Origine et histoire de la Villa Cavrois
La villa Cavrois, située à Croix (Nord), est une commande de Paul Cavrois à l'architecte Robert Mallet-Stevens et a été construite entre 1929 et 1932. Conçue comme une œuvre totale, Mallet-Stevens a imaginé l'architecture, les décors intérieurs et le mobilier. Bâtie en béton armé avec remplissage et parement de briques jaunes, elle illustre l'architecture moderniste par ses grandes surfaces vitrées, toits-terrasses et lignes épurées. La villa mesure 60 mètres de long et comprend 2 800 m2 dont 1 840 m2 habitables, 830 m2 de terrasses et un parc aujourd'hui ouvert au public. Le programme privilégiait air, lumière, travail, sports, hygiène, confort et économie. La maison disposait d'équipements rares pour l'époque : distribution d'eau chaude, froide et adoucie, haut-parleurs TSF et téléphones encastrés, horloges électriques intégrées, appareils électriques pour le linge, chaufferie et cave à vin. L'éclairage a été conçu avec l'ingénieur André Salomon pour produire une lumière indirecte uniforme proche de la lumière naturelle. Jean Prouvé a réalisé des cache-radiateurs en aluminium, aujourd'hui disparus. Les matériaux et le mobilier hiérarchisent les espaces : marbres (vert de Suède, jaune de Sienne, Carrare), essences de bois variées et parquets spécifiques. Le plan associe un corps central (vestibule et grand hall en double hauteur) et deux ailes symétriques, selon une tradition apparentée au château à la française tout en appliquant les principes modernistes.

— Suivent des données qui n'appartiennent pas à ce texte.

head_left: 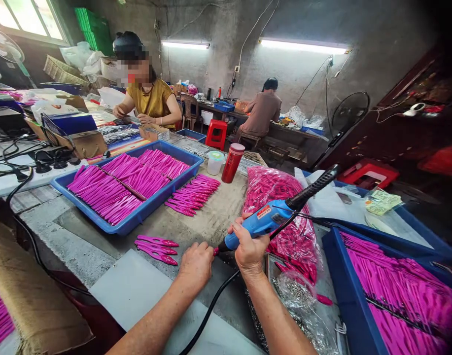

L'aménagement intérieur comprend au rez-de-chaussée le vestibule, le grand hall-salon avec une baie sur le parc, la salle à manger parentale en marbre vert, la salle à manger des enfants, l'office et une cuisine au caractère clinique par ses surfaces métalliques et faïence blanche. Dans l'aile est se trouvent le bureau de Paul Cavrois, le fumoir et des chambres de jeunes hommes, tandis que l'aile ouest accueille les pièces de service et, à l'étage, les chambres des enfants et de la gouvernante. La suite parentale à l'étage présente mobilier plaqué palmier, boudoir et une vaste salle de bains traversante avec dressing, baignoire et douche et un sol en marbre de Carrare. Le deuxième étage est consacré à la salle de jeux et aux salles d'étude, avec accès à une terrasse-pergola qui pouvait servir de salle à manger d'été. Le rez-de-jardin regroupe la buanderie équipée d'appareils électriques, la chaufferie, les cuves à fioul et une matériauthèque exposant échantillons et éléments techniques.
Pendant la Seconde Guerre mondiale la villa fut occupée et transformée en caserne, puis, après 1947, l'architecte Pierre Barbe adapta l'intérieur à la demande de la famille en créant deux appartements dans l'aile ouest. La famille occupa la demeure jusqu'en 1985; la villa a ensuite été vendue, abandonnée, pillée et dégradée. Un classement au titre des monuments historiques a été prononcé par décret le 12 décembre 1990, et la même année une association de sauvegarde se constitua pour défendre la maison. L'État a acquis la villa en 2001 et a financé une première campagne de restauration du gros œuvre à partir de 2004; le Centre des monuments nationaux en a reçu la dotation en 2008 et a conduit la restauration des décors et du mobilier, ainsi que la remise en état d'une partie du parc. Le patrimoine mobilier a pu être partiellement reconstitué par des achats et des dons afin de restituer l'art de vivre de 1932. La villa a été ouverte au public le 13 juin 2015.
Aujourd'hui le site présente la maison, son parc restitué avec miroir d'eau et allées, la piscine, ainsi que des espaces d'exposition et d'accueil. Le parcours de visite met en valeur façades, hall-salon, salles à manger, chambres, salle de bains parentale, boudoir, salle de jeux, buanderie, matériauthèque et la piscine avec son bassin. On peut accéder à la villa par la station Villa Cavrois de la ligne R du tramway; un parking gratuit se situe à proximité à 10–15 minutes à pied. La villa a servi de décor pour plusieurs films et séries (Les Petits Meurtres d'Agatha Christie, Baron noir saison 3, L'Amant double, Un beau voyou, Emmanuelle de Clara Luciani) et accueille régulièrement des expositions, parmi lesquelles Design ! Muller Van Severen (2020), une présentation de Marie Maillard (2021), Humeurs, carte blanche à Fabrice Hyber (12 juin–15 septembre 2024), That mystery of mysteries d'Éléonore Geissler (24 septembre 2024–5 janvier 2025) et des projets programmés en 2025. Des références bibliographiques et des ressources en ligne complètent la documentation sur la villa et son architecte.